Palaquium tenuipetiolatum
- Conservation status: Near Threatened (IUCN 3.1)

Scientific classification
- Kingdom: Plantae
- Clade: Tracheophytes
- Clade: Angiosperms
- Clade: Eudicots
- Clade: Asterids
- Order: Ericales
- Family: Sapotaceae
- Genus: Palaquium
- Species: P. tenuipetiolatum
- Binomial name: Palaquium tenuipetiolatum Merr.
- Synonyms: Croixia tenuipetiolata (Merr.) Baehni ; Palaquium vulcanicum Elmer ex Merr. ;

= Palaquium tenuipetiolatum =

- Genus: Palaquium
- Species: tenuipetiolatum
- Authority: Merr.
- Conservation status: NT

Species of flowering plant

Palaquium tenuipetiolatum is a tree in the family Sapotaceae, native to the Philippines.

==Description==
Palaquium tenuipetiolatum grows up to 30 m tall.
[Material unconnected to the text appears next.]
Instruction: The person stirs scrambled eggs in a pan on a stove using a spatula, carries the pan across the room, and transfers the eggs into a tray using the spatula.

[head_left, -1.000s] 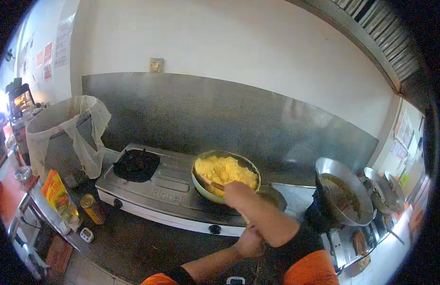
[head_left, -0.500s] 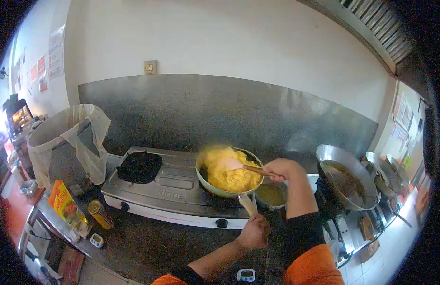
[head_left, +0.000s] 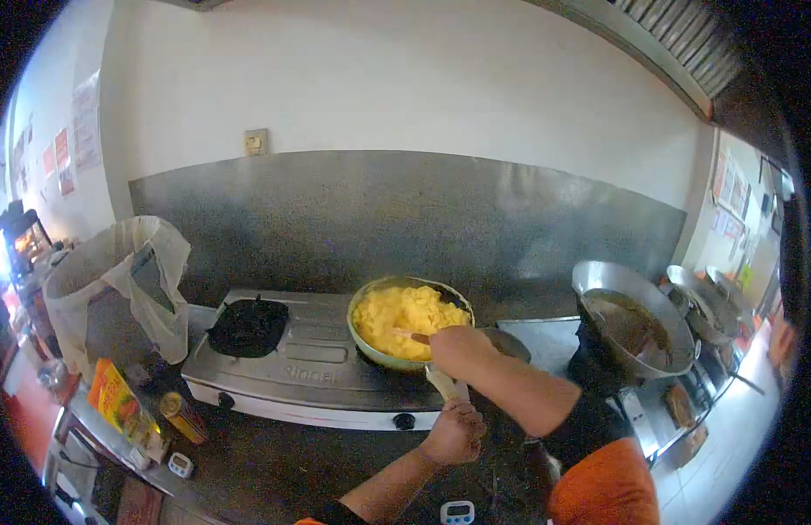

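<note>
A pan [head_left: 356, 343] full of scrambled eggs [head_left: 414, 308] stands on the right burner of a two-burner gas stove [head_left: 322, 378]. Its pale handle points toward me, and my left hand [head_left: 454, 432] is closed around that handle. With closed fingers, my right hand [head_left: 459, 350] grips the brown handle of a spatula [head_left: 414, 336]. The spatula's blade is mostly sunk in the eggs near the pan's front. Beside the pan, my right forearm partly covers a smaller pot [head_left: 509, 343].
A large wok [head_left: 635, 325] with brown liquid sits at right, more pans behind it. A bin with a translucent liner [head_left: 116, 289] stands left, near a yellow pouch [head_left: 123, 404], a can [head_left: 183, 416] and a small timer [head_left: 180, 465]. Another timer [head_left: 457, 512] lies in front.
My right hand has moved left and toward me, pushing the spatula down into the eggs. My left hand stays on the pan handle. The view has shifted slightly.
</note>
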Demonstrator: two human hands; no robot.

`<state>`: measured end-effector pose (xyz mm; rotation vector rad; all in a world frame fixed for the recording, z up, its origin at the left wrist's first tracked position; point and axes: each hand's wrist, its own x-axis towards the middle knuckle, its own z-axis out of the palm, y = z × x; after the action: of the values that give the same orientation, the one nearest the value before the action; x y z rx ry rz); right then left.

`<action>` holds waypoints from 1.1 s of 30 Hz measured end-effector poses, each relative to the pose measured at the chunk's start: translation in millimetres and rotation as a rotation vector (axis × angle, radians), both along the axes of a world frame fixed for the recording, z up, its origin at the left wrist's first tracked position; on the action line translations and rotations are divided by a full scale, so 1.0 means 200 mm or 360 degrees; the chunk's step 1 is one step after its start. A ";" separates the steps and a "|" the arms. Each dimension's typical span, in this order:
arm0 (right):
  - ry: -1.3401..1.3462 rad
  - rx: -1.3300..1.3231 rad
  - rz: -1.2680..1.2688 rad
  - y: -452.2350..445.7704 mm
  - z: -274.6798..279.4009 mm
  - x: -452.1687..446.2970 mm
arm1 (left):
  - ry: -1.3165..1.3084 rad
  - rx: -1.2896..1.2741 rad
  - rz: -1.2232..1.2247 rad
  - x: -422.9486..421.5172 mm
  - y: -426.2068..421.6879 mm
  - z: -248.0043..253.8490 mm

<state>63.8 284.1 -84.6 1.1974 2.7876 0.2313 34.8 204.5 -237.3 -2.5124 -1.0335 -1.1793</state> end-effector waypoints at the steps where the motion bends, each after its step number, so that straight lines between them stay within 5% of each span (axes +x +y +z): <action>1: 0.0055 -0.0001 -0.0126 -0.06 0.10 0.03 | -0.0052 -0.0076 -0.0120 -0.01 0.08 -0.13; 6: 0.0130 0.0210 -0.0391 -0.11 0.43 0.25 | -0.0184 -0.0290 -0.0221 -0.07 0.06 -0.10; 12: 0.0114 0.0039 -0.0183 0.18 -0.07 0.18 | -0.0064 0.0022 -0.0241 -0.19 -0.08 0.18; 14: 0.0036 0.0054 -0.0294 0.14 0.14 0.22 | -0.0242 0.0013 -0.0345 -0.25 -0.06 0.11; 16: -0.0048 0.0133 -0.0321 0.09 0.39 0.29 | -0.0557 -0.0704 -0.0553 -0.34 -0.02 -0.06; 18: -0.0189 0.0356 -0.0266 0.13 0.54 0.37 | -0.0348 -0.0092 -0.0484 -0.42 -0.11 0.16; 20: -0.0309 0.0566 -0.0250 0.23 0.58 0.40 | -0.0510 -0.0455 -0.0553 -0.53 -0.11 0.06; 22: -0.0369 0.0697 -0.0266 0.40 0.51 0.40 | -0.0570 -0.0331 -0.0676 -0.56 -0.16 0.23; 25: -0.0709 0.0556 0.0093 0.52 0.41 0.41 | -0.0677 -0.0285 -0.0632 -0.57 -0.14 0.18; 33: -0.0149 -0.0082 0.0566 0.65 0.22 0.61 | -0.0641 -0.0386 -0.0790 -0.65 -0.12 0.20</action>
<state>185.9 414.6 -41.5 0.6544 2.8830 0.2329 -95.9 180.5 -197.5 -2.8974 -0.6653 -1.8572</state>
The papery leaves are elliptic and measure up to 7 cm long and up to 2.5 cm wide. Inflorescences bear up to three flowers. The fruits are , measuring up to 2.5 cm long. The species' timber is locally used to make furniture.

==Taxonomy==
Palaquium tenuipetiolatum was first described by the American botanist Elmer Drew Merrill in 1904. The type specimen was collected at the Lamao River in the Province of Bataan on Luzon, Philippines. The specific epithet tenuipetiolatum means 'thin leaf stalk', referring to the petiole.
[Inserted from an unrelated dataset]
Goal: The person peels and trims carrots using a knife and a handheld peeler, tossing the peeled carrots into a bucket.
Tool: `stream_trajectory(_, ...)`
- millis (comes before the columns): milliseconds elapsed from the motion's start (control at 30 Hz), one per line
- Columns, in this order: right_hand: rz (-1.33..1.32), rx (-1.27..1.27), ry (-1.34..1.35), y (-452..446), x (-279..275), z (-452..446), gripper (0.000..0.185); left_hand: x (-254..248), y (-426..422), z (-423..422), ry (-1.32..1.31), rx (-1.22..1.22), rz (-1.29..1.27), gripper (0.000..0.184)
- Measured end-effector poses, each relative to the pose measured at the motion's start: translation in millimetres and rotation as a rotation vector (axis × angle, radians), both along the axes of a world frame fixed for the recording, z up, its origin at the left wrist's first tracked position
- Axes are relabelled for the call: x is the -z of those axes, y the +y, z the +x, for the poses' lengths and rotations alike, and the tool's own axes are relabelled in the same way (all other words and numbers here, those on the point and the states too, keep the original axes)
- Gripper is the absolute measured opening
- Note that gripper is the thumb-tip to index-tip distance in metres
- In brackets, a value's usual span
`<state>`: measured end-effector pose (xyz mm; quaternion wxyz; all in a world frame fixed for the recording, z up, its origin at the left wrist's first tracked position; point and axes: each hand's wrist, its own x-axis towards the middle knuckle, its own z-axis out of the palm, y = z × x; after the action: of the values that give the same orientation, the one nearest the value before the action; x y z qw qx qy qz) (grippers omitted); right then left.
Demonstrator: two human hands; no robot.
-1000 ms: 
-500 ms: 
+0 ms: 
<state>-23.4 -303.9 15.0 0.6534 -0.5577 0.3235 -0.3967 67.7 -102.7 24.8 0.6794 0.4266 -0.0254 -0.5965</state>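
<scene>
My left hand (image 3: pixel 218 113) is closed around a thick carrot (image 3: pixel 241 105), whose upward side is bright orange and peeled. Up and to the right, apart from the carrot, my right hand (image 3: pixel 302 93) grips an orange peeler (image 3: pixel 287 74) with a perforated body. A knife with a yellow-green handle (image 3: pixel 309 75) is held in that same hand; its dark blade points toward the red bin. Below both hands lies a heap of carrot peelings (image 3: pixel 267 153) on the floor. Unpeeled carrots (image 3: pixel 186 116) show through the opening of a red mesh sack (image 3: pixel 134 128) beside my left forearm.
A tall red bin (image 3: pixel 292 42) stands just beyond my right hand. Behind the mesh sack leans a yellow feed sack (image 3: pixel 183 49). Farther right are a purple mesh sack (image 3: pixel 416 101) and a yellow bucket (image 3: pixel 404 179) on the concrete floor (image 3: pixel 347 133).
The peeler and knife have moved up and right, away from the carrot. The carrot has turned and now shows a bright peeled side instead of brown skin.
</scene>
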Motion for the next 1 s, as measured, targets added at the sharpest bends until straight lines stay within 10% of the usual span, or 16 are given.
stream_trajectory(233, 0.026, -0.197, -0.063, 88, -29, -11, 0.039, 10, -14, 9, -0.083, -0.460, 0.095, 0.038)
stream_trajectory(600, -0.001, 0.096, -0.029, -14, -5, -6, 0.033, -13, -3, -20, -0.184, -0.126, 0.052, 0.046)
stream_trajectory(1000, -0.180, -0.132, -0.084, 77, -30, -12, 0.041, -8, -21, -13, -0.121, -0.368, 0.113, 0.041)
==Distribution and habitat==
Palaquium tenuipetiolatum is endemic to the Philippines. It was previously thought to also be native to Borneo, but its presence there now warrants further investigation. Its habitat is in primary and hill forests.

==Conservation==
Palaquium tenuipetiolatum has been assessed as near threatened on the IUCN Red List. The species' habitat is threatened by logging for its timber and by conversion of its habitat for other purposes including plantations and agriculture. However, the species is present in a number of protected areas, including Mount Calavite Wildlife Sanctuary, Mount Guiting-Guiting Natural Park, Bulusan Volcano Natural Park and Agusan Marsh Wildlife Sanctuary.